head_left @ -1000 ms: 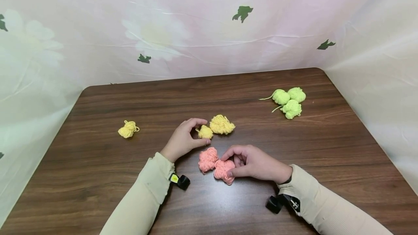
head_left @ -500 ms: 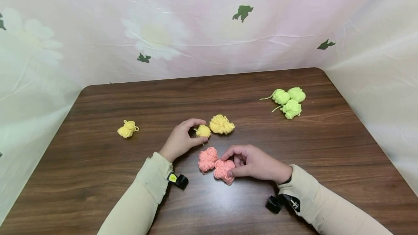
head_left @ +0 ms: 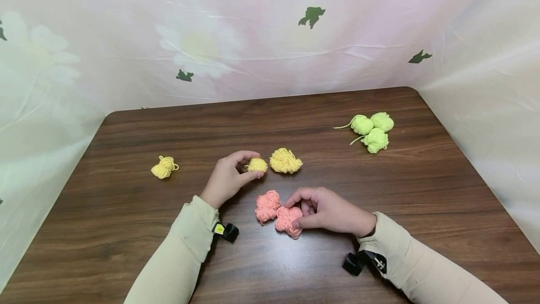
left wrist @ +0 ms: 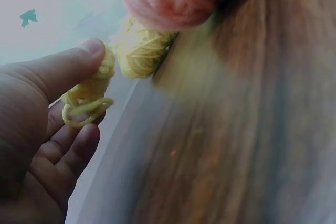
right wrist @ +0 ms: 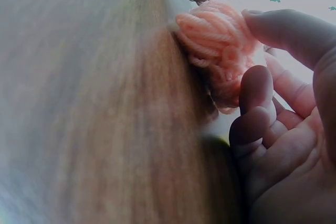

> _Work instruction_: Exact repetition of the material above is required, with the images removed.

> _Response to this task_:
head_left @ -1000 ms: 
head_left @ -500 ms: 
head_left @ +0 ms: 
left wrist @ +0 ms: 
right wrist @ +0 ms: 

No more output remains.